5 MIN READ
04-16-2025
Protecting the Sea, Saving Turtles: A Day Amid Ocean Waste
Kubik, 4ocean Jembrana Content Correspondent
The sun had barely risen over Kepah when the entire 4ocean Jembrana team gathered at the dock. With boots laced and equipment checked, they were ready. April’s tide had brought in a surge of plastic waste, and the crew knew the day would demand everything they had.
At Pengambengan Harbor, Wahyudi, the head of the cleanup operation and captain for the day, delivered a rallying briefing. “Let’s fill every boat,” he told the team—Units 02, 03, 04, and 09 (Dugong)—before they set off toward the waters of Tanjung Pasir.
By 8:30 a.m., they’d hit the jackpot: a massive slick of plastic and wooden debris floating silently in the calm sea.

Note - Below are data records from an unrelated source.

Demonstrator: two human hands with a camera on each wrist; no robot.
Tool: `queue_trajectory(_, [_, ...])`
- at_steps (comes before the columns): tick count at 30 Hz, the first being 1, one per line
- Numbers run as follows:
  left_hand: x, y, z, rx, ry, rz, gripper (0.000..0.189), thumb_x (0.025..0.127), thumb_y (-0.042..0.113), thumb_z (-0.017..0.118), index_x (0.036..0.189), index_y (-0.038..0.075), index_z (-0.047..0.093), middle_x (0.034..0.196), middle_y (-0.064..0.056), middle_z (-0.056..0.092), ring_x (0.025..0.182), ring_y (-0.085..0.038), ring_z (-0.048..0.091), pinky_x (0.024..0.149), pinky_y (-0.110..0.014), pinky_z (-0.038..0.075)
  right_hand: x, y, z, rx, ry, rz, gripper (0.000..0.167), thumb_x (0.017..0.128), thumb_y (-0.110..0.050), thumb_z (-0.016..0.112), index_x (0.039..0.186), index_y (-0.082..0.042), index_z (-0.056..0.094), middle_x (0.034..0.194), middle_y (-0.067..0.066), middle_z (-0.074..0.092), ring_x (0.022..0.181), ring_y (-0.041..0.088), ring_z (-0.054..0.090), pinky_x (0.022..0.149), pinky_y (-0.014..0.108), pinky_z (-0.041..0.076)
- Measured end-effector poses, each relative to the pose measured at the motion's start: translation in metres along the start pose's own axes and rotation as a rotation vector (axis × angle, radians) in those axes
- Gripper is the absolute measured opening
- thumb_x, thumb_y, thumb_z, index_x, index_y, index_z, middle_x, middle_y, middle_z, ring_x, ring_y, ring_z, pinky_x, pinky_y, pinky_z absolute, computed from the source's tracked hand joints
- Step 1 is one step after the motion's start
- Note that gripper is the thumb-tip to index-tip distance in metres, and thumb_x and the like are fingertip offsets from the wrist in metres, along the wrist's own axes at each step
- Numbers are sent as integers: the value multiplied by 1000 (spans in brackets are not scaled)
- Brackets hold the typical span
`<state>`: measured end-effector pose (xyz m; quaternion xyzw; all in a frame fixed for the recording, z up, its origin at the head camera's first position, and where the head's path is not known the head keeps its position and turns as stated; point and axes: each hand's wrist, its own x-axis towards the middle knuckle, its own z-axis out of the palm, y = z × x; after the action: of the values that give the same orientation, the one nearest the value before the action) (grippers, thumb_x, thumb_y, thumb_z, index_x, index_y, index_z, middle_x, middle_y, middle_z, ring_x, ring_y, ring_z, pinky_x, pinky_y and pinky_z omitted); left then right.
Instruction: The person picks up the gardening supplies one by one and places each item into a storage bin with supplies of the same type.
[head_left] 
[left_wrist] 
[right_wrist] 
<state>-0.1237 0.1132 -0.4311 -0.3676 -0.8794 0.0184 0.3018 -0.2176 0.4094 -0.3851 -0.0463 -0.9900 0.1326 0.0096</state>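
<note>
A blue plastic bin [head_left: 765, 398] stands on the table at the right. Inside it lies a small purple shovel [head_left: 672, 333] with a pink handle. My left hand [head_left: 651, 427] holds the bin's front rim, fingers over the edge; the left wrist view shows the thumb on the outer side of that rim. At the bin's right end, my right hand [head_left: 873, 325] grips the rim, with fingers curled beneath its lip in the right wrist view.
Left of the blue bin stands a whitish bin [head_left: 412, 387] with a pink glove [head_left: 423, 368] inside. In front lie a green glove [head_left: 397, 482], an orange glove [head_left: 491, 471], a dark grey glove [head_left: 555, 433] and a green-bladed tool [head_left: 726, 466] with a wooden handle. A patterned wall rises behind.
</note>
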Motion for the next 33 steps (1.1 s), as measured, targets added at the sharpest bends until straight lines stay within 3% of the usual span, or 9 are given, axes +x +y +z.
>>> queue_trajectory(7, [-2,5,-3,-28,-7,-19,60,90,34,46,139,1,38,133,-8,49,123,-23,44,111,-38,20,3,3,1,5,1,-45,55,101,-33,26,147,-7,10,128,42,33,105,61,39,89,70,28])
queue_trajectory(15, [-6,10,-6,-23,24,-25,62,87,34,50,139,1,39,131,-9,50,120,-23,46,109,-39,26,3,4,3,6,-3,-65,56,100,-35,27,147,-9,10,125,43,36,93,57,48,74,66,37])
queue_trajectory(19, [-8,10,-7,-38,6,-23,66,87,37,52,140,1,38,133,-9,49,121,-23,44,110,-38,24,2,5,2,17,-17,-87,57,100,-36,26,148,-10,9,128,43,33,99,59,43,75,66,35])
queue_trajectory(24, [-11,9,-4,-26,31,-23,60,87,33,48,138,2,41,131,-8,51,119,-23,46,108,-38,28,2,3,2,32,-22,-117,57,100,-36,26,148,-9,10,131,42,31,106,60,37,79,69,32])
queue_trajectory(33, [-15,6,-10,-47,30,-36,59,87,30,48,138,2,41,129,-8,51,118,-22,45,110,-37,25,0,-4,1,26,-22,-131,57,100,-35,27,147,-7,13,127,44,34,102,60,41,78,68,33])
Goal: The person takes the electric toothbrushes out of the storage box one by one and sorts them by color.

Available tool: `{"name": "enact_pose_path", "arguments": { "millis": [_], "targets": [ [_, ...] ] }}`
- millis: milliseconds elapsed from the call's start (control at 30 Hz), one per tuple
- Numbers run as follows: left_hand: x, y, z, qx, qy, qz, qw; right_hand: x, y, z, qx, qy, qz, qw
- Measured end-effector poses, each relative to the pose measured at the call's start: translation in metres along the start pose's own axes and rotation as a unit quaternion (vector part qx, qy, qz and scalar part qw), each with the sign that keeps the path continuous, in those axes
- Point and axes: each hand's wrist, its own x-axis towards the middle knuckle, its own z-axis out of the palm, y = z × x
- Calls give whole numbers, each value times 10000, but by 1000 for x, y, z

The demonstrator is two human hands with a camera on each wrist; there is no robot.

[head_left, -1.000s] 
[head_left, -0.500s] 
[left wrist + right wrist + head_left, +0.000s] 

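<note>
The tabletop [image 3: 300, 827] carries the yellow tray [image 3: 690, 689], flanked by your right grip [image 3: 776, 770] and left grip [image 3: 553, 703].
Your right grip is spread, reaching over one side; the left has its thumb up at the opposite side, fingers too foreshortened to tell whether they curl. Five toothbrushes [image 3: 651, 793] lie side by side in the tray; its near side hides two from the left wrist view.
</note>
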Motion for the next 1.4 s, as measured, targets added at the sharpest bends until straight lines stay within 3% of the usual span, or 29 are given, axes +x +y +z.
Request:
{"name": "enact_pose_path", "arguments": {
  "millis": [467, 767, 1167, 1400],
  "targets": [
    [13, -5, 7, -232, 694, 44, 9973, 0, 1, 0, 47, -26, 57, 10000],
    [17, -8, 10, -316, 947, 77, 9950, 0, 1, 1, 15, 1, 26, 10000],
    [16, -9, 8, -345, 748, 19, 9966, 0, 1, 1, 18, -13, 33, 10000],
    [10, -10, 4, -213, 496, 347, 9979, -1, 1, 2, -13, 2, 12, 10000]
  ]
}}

The scene was both a win and a tragedy—ideal for a cleanup, but stark proof of the ongoing pollution crisis.
Each unit sprang into action. In just a few hours, every vessel was loaded to the brim. The total haul reached a staggering 7,090.91 pounds, with Unit 09 leading at 2,703 pounds. As sacks filled with tangled bottles, straws, and fishing lines were hoisted onboard, something else surfaced—two trapped sea turtles in desperate need of help.
Unit 09’s crew found the first: a large green sea turtle gasping for air. Fani immediately got to work, monitoring the turtle’s recovery for three hours before it was released. Meanwhile, Zidan and Rony from Unit 03 discovered a second turtle ensnared by rope. They carefully freed its flipper, let it rest, and sent it back into the sea. Both turtles swam off—weak but alive.
Among the floating waste were plastic bags, styrofoam, bottles, sacks, even dolls—a brutal mosaic of human neglect. But the most heart-wrenching sight wasn’t the trash. It was what was caught inside it.
For the crew, these encounters are both heartbreaking and motivating. “There’s a strange joy when you find waste—you know you can do something about it,” one team member reflected. “But when the sea looks clean, and you can’t find anything, that’s when the worry sets in.”
The day didn’t end at sea. After returning to shore around 3:15 p.m., the crew spent another three hours transferring, weighing, and barcoding sacks before loading them into pickup trucks bound for the Lamberplant. By 5:00 p.m., they finally clocked out. Exhausted. Grimy. But proud.
In a world where marine pollution can feel endless, days like these matter. And for two lucky turtles, the sea got a little safer.